Well, you're probably 10 steps ahead of me. Im still learning how to program in Wealthlab. Have you thought about programming a time and/or price delay into your trendline generator? I've found the natural tendancy of the market is to pullback after a decent move, thus violating the original trendline. Incorporating a time delay or lag before generating the trendline would be effectivily similar to Grobs trendline recalbriation of point three - skipping the first point three entirely and connecting to only the second point 3. If you're not familar with Grob, don't worry, you'll have no idea what I just said. Its worth checking out. The net effect of adding a time delay or waiting until after a major pullback then reversal is a more viable and sustainable slope to the trendline that can better predict the movement while avoidng several short term violations.

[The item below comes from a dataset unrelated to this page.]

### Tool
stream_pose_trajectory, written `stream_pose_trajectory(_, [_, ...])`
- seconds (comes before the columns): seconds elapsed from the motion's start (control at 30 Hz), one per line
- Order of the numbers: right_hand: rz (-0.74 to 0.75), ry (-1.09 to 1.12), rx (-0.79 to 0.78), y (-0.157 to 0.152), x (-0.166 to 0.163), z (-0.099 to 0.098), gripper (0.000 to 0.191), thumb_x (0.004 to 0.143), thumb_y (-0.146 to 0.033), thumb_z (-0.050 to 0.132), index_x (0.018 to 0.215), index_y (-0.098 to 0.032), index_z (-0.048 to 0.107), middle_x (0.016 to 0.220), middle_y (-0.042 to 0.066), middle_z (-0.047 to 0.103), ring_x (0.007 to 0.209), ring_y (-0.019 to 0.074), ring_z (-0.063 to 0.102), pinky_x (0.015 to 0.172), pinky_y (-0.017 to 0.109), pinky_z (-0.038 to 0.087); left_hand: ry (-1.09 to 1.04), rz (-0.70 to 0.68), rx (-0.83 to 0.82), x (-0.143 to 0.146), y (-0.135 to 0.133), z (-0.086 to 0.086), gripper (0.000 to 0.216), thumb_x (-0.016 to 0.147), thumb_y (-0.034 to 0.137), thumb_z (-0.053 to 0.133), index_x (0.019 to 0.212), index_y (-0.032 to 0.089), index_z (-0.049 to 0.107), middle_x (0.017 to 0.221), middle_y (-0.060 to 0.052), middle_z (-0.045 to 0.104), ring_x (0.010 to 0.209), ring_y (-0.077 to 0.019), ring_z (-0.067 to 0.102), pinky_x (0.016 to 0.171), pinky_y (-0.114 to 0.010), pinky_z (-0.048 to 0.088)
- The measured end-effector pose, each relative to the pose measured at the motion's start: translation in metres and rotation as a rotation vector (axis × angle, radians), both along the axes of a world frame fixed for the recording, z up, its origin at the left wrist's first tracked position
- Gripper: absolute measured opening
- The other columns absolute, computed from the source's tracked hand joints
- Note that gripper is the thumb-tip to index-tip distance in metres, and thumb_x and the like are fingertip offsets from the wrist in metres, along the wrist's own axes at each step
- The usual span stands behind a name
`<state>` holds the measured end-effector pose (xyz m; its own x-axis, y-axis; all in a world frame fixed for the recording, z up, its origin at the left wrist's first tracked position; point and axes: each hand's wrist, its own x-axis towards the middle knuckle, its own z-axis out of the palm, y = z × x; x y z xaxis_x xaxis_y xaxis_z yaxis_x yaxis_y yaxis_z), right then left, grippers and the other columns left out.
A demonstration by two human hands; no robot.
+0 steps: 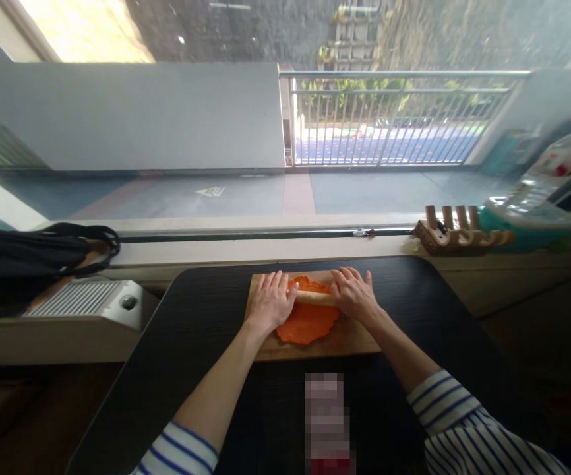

Yes, Im pretty much of the same opinion. A real treasure. His confluence theory of price movement - the nexus of long, medium and short terms trends pinpointing the next area of significant movement - is particularly exiting. I still don't get exiting on the left side of the channel though. I haven't read all of his work. Perhaps I've missed it? But the idea of exiting on the left and morons exiting on the right still eludes me? I understand the justification - to preserve and lock in profits before a decline. But I dont understand how a trendline failure can be predicted at the left side after a full traverse from right to left. Since we dont know it'll fail when we're on the left side until its already gone to the right, and then failed. Know what I mean?
1/ Not just that , trendlines can identify dominant price levels 2/ I am light years ahead of Jack as far as trendlines go.. There is no paralel whatsoever.